Now that the Officejet Pro X is available, what’s it like?

Christine Dunne
Mar 18, 2013

Part five: Overall experience

Over the last month or so, I have blogged about my experience using HP’s new Officejet Pro X576dw MFP; I’ve also discussed my colleagues’ first impressions of the new page-wide inkjet device. The purpose of this activity has been to evaluate what it’s like using the device day-to-day in a typical office–not to provide a technical review of the product.

Officejet Pro X576dw

On the whole, my colleagues and I have been very happy with our experience of the MFP. Not only was the device easy to handle, unpack, set up, and use, but it is delivering output at the level we require for more than 10 users. Granted, most of these users are not printing every day, but it has been reassuring to find that the X576dw can function perfectly well as a primary print device in our environment.

The purpose of this fifth and final blog post is to provide an overview of InfoTrends’ experience using the MFP. We will highlight what we consider to be the key advantages of the product as well as some areas where things could perhaps be improved a little.

Setup is simple

It was very easy to set up the device, from the moment we unpacked it to the moment we finished installing the device drivers. One key advantage over many laser devices is the ease with which the cartridges can be inserted and replaced. The ink cartridge door is right in the front of the device and the cartridges pop right out and slide right in. When my colleague Cathy and I had to change the cyan toner in our HP LaserJet 4600 single-function printer the process was not so intuitive or simple.

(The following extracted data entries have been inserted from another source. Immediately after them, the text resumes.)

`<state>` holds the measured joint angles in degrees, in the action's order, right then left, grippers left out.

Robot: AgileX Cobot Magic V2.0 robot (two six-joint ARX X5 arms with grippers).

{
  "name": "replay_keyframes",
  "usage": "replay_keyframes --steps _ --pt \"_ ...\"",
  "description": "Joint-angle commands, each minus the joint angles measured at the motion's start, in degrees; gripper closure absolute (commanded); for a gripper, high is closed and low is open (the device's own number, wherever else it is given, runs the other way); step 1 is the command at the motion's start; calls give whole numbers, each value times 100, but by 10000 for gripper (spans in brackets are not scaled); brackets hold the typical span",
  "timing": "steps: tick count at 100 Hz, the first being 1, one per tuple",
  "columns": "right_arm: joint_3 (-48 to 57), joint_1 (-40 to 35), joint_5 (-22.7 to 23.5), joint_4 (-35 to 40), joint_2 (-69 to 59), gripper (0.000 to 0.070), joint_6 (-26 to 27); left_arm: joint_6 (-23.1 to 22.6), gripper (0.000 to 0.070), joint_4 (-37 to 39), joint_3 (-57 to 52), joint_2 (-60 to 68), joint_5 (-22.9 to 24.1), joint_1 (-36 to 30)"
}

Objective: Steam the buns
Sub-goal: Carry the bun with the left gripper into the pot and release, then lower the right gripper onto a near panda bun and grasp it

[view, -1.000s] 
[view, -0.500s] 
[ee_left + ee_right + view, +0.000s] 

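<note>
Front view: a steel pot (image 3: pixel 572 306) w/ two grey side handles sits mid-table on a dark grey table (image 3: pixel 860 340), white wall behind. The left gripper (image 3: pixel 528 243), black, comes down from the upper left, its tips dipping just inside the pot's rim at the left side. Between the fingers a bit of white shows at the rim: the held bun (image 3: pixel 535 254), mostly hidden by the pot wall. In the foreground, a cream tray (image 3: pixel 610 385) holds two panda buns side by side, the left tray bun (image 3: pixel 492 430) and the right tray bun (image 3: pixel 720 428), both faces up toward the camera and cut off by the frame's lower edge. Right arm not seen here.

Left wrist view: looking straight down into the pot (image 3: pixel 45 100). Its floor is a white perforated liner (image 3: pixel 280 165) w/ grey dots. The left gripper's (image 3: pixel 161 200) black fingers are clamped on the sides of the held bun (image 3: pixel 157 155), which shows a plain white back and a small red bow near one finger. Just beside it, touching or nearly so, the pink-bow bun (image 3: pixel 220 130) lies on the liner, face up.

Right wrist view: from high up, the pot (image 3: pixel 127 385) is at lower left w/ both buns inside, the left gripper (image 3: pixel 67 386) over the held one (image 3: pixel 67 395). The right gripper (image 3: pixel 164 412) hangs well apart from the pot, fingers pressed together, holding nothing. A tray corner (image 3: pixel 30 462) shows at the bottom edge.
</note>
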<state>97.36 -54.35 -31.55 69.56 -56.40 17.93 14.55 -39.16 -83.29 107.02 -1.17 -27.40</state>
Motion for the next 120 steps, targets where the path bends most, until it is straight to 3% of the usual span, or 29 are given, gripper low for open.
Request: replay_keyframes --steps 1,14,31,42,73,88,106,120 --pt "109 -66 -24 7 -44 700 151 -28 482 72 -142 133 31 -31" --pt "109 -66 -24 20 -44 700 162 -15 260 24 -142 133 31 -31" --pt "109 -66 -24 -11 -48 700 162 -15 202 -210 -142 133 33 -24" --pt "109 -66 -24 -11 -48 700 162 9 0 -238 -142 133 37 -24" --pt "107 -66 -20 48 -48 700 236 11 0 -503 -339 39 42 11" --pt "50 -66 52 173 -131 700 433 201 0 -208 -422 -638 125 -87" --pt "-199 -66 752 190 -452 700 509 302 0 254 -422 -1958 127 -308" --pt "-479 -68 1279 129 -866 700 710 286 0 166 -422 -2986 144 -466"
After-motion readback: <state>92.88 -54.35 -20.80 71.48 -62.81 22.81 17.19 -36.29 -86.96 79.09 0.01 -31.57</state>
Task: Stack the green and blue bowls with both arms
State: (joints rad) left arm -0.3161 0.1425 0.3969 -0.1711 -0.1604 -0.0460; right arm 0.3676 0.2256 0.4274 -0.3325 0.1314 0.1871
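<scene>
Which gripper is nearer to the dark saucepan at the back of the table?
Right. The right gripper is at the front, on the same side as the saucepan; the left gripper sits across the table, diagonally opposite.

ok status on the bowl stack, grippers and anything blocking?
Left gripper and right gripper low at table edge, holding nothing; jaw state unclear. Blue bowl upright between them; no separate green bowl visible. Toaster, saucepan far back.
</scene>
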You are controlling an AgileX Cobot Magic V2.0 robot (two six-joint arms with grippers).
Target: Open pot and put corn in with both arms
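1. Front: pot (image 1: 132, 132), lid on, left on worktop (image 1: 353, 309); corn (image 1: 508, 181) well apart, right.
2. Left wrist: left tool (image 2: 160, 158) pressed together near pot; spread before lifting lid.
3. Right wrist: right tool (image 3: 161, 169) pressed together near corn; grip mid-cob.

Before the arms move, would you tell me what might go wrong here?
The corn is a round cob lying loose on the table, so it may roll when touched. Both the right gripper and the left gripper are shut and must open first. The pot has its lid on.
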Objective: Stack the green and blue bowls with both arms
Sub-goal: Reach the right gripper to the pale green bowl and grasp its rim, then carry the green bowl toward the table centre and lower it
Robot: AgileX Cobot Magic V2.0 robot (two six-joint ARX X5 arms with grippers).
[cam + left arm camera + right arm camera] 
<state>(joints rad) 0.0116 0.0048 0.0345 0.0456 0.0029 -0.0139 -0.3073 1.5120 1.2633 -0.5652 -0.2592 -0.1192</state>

The Officejet Pro X576dw's cartridge door

While I did have some trouble creating a Web Services account initially (I received error messages from the server), I would expect HP’s tech team to work out this kink.

The device is user-friendly

I also found it very easy to use all of the device’s functions, including printing from a PC, printing from a smartphone, printing from cloud apps, printing from a USB drive, scanning to a PC, scanning to a USB drive, scanning to email, scanning to a network folder, and copying. I especially appreciated the simplicity of printing from my smartphone as well as the usability of the touchscreen. One suggestion, however, is that HP pre-install more business-focused print apps on the device itself and continue to develop a larger number of business-focused print apps in general.

Text quality is comparable with laser devices

All of my colleagues who tested out the Officejet Pro X576dw thought the text quality of the device’s output is comparable with laser devices; some even said they couldn’t tell that the output was inkjet and not laser. With many office customers continuing to believe that laser devices produce crisper and clearer black text, these observations are powerful.

Color output is acceptable

While some colleagues thought the Officejet Pro X576dw produced better color output than our HP LaserJet 4600 single-function printer, other colleagues noted that the paper can curl when printing a full color page due to increased moisture levels. Nevertheless, it is important to remember that both ink and laser have certain inherent issues that can result in page curl. We also noticed that color output looks best on ColorLok paper (as opposed to plain office paper or specialty stocks) in professional or presentation mode.

Device is speedy

Colleagues were impressed by the print speed of the device as well as its first page out time. While the device is capable of printing up to 70 pages in general office mode, most colleagues highlighted the fact their print job had already completed when they arrived in the copy room. While one colleague said the device was a bit slow for printing a 217-page PDF document, it must be acknowledged most users will not be printing documents of this length.

Device is attractive and quiet

Some colleagues also lauded the design of the device (including one who called the color “sleek Ninja black”), while others said they appreciated its lack of noise (they were standing by the device at the time–as it’s in a separate copy room noise isn’t generally an issue anyhow).

Conclusion

To date my colleagues and I are satisfied with the Officejet Pro X; what remains to be seen is whether they will continue to print on this device or return to the HP LaserJet devices they are most familiar with. I intend to continue using the inkjet device as a sort of long-term test of reliability. Perhaps the ink costs of the MFP–which HP says are half that of comparable laser devices– will eventually have some impact on whether my company encourages us to use this device or the laser devices in the office. According to our recently completed primary research study, Is Inkjet Printing Technology Ready to Transform the Office Printing Environment?, lower supplies/running costs is a top reason U.S. laser device users switch over to a business inkjet product.

Why did you choose an inkjet device versus a laser printing device? (Top responses)

Source: Is Inkjet Printing Technology Ready to Transform the Office Printing Environment?

At this stage, we know that the MFP delivers similar levels of performance (or better in some areas like print speed and time to first page out) as our current laser devices–a key requirement for users to switch over to inkjet technology according to InfoTrends research. In fact, my colleagues and I decided to give the printer a “9” out of “10,” which makes us “net promoters.” We would happily recommend this business inkjet device to a friend or colleague. Of course, this score does not really take into account the Officejet Pro X’s low running costs as we haven’t had to pay for the ink–at least not yet!